According to Dr. Weisstein, cells can travel through the body causing new tumors in individuals with advanced breast cancer. This process is called metastatic disease and commonly results in a compromised bone. “The cancer then nibbles at the walls of the bone, weakening its structure,” says Dr. Weisstein.

While this condition is serious, Dr. Weisstein notes there are many treatments available to women. “The situation may warrant further chemotherapy or a clinical trial.
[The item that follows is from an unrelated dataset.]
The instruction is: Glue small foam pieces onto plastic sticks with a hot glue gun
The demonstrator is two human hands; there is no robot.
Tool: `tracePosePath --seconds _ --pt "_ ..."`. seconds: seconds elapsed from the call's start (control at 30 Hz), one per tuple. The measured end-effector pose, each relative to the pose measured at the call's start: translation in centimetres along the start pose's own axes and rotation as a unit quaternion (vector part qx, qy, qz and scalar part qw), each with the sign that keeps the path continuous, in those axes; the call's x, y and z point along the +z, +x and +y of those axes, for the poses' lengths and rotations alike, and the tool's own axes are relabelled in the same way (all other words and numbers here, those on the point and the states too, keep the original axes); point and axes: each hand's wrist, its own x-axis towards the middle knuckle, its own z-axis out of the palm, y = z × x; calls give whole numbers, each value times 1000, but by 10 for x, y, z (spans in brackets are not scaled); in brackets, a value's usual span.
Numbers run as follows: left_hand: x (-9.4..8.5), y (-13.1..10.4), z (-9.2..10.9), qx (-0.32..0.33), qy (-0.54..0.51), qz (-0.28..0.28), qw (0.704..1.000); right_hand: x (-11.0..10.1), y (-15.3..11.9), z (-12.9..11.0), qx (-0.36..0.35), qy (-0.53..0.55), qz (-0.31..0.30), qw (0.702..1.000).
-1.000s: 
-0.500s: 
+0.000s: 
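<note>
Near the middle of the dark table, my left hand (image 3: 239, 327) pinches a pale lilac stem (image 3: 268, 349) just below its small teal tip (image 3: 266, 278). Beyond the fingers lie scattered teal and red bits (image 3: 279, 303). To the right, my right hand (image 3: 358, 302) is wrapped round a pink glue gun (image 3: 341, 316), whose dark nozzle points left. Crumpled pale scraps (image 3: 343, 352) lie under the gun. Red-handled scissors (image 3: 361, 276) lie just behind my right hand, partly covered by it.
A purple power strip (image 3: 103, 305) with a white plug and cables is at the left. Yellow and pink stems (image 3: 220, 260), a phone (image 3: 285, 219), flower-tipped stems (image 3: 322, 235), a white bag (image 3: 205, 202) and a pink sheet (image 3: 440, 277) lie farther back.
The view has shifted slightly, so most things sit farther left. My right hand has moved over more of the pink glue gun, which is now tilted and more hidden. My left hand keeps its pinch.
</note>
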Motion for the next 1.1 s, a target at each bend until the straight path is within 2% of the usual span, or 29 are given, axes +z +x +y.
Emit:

Treatment options are based on a patient’s age, their cancer subtype, whether their hormone receptor is positive or negative, and if they are positive for the BRCA [breast cancer susceptibility] gene — all of these are important factors for determining appropriate treatment and a prognosis.”

A patient who is symptomatic is often treated with radiation therapy, chemotherapy, surgery or any combination of the three. Surgery involves reconstruction with metal rods, plates or artificial joints. “We are always prepared for the worst case scenario. We have plan A, B and C ready — everything from plates, rods and screws, to bone transplants, to replacement of the bone with metal constructs, artificial hips, and artificial femurs.”

A native Southern Californian, Dr. Weisstein is grateful for the opportunity to merge both of his passions — limb salvage and joint reconstruction. “It is wonderful to work at Eisenhower, which has such an outstanding reputation for orthopedics, and to work in an environment that has state-of-the-art radiation oncology treatments and diagnostic imaging in the form of the most advanced CT, MRI and PET scanners, all of which make the diagnosis and treatment of these patients much easier.”